Als wir bei dem Flusse angelangt waren, den man passieren muß, ließ sich jede von uns, wie üblich, in einer verdeckten Sänfte auf das Schiff tragen; denn es hieß, daß viele Leute auf dem Wasser seien. Ein Neugieriger, welcher zu nahe an den Ort, wo wir eingeschlossen waren, herankam, empfing einen tödlichen Stoß, der ihm für immer das Licht des Tages raubte, und einen andern, den man fand, wie er sich ganz nackend im Flusse badete, ereilte das nämliche Schicksal. Deine treuen Eunuchen opferten diese beiden unglücklichen Deiner und unserer Ehre.
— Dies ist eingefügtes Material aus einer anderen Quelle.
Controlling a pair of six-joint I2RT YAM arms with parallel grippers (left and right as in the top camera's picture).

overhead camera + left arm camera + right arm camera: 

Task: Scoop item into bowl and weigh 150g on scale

Aber vernimm nun das Ende unserer Abenteuer. Als wir etwa die Mitte des Stromes erreicht hatten, erhob sich ein so ungestümer Wind, und so drohendes Gewölk überzog den Himmel, daß unsere Schiffsmannschaft zu verzweifeln begann. Die schreckliche Gefahr bewirkte, daß wir fast alle in Ohnmacht fielen. Ich erinnere mich noch, wie ich die streitenden Stimmen unserer Eunuchen vernahm, von denen einige verlangten, man solle uns von der Gefahr benachrichtigen und uns aus unserer Gefangenschaft befreien. Aber ihr Oberster blieb dabei, er wolle lieber sterben, als zulassen, daß seinem Gebieter eine solche Schmach widerfahre, und er werde jedem die Brust mit dem Dolche durchbohren, der sich erfrechen sollte, noch einmal solche Gedanken laut werden zu lassen. Eine meiner Sklavinnen war ganz außer sich geraten; unbekleidet, wie sie war, eilte sie mir zu Hilfe; aber ein schwarzer Eunuch zwang sie mit rauher Gewalt, an den Ort zurückzukehren, wo sie hergekommen war. Dann vergingen mir die Sinne, und ich kam erst wieder zu mir, als die Gefahr überstanden war.

Welchen Drangsalen sind doch die Frauen auf Reisen ausgesetzt! Für die Männer giebt es nur die Gefahren, welche ihr Leben bedrohen; wir aber müssen immerfort fürchten, nicht nur das Leben, sondern auch die Tugend zu verlieren. Lebewohl, mein lieber Usbek, mein ewig angebeteter Gemahl!

Fatmehs Serail, am 2. des Mondes Rhamazan, 1713.